According to the news site, the grand jurors requested that the state attorney general re-file Randall Kerrick’s case with lesser charges, after concluding there wasn’t enough evidence to prosecute the man for voluntary manslaughter in the death of Jonathan Ferrell, who was shot 10 times.
Prosecutors intend to immediately resubmit the case. However, it was revealed shortly after teh announcement that not all of the jurors were present for the decision.
There were no reasons given for why the grand jury voted with fewer than 18 members present.
Kerrick, who has been a member of Charlotte’s police force for three years, shot Ferrell 10 times following a confrontation in September 2013. The officer has been on unpaid leave since the incident. He is now looking to the grand jury’s decision with new hope.
His attorney, George Laughrun, told the Charlotte Observer that he "feels like the weight of the world has been lifted from his shoulders," NBC News notes.
"He's extremely relieved that the grand jury members saw fit to keep an open mind and not listen to all the propaganda on all the things he did wrong," Laughrun said.
His police department wasn’t as supportive of the decision, denouncing his actions as "excessive."
It is believed that Ferrell, who police would later report had been in a very serious car accident, was looking for help when he walked toward a house. A woman saw Ferrell approaching and thought it was her husband. She opened her door.

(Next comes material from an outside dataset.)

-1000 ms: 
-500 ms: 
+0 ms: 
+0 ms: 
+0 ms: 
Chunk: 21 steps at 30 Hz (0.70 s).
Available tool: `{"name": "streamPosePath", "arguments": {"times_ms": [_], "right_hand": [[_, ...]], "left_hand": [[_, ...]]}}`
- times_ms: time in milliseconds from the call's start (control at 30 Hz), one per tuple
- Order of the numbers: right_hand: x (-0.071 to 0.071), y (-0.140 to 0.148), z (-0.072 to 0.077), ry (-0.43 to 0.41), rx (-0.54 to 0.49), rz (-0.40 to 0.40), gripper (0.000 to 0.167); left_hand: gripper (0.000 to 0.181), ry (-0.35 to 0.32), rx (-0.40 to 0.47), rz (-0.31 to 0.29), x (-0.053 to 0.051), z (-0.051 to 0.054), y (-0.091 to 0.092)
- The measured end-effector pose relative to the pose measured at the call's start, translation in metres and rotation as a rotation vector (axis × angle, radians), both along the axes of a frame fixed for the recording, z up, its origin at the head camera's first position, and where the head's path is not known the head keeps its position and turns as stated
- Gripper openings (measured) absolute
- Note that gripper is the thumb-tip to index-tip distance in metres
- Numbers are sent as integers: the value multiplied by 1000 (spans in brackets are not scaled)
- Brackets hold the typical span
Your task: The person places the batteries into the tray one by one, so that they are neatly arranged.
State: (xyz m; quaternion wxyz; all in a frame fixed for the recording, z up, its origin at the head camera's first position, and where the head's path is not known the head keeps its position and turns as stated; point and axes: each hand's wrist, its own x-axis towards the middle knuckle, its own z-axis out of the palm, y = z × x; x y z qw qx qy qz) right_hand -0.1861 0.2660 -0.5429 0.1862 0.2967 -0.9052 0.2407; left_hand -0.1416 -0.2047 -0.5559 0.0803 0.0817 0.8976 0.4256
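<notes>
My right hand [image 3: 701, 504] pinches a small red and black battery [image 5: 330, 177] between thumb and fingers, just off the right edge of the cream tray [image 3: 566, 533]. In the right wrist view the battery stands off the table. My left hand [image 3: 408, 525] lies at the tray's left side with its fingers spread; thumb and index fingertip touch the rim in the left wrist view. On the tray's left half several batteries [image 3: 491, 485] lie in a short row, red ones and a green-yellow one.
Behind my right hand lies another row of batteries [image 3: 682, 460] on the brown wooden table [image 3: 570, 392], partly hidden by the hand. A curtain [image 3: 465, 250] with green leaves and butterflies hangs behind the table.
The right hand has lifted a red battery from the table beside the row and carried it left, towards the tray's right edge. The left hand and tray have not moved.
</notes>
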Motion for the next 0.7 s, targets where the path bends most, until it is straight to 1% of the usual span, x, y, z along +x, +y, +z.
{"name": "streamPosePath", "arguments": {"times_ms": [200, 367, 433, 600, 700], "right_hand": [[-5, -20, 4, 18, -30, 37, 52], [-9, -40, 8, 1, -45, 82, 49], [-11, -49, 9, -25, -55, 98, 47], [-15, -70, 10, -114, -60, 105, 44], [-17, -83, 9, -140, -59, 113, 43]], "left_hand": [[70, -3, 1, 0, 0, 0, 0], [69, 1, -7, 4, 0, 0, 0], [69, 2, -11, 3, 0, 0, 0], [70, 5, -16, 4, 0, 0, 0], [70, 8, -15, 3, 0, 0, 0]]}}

When she realized Ferrell wasn't her husband, she shut the door and called 911. Police arrived and Ferrell, 24, who was a chemistry major at Florida A&M University and played safety for the football team, with aspirations to be an automotive engineer, was shot dead.
Last week, his family filed a wrongful-death suit, after autopsy results showed a downward trajectory for most of his 10 gunshot wounds, leading to the belief that he could have been on his knees or on the ground when Kerrick fired his gun.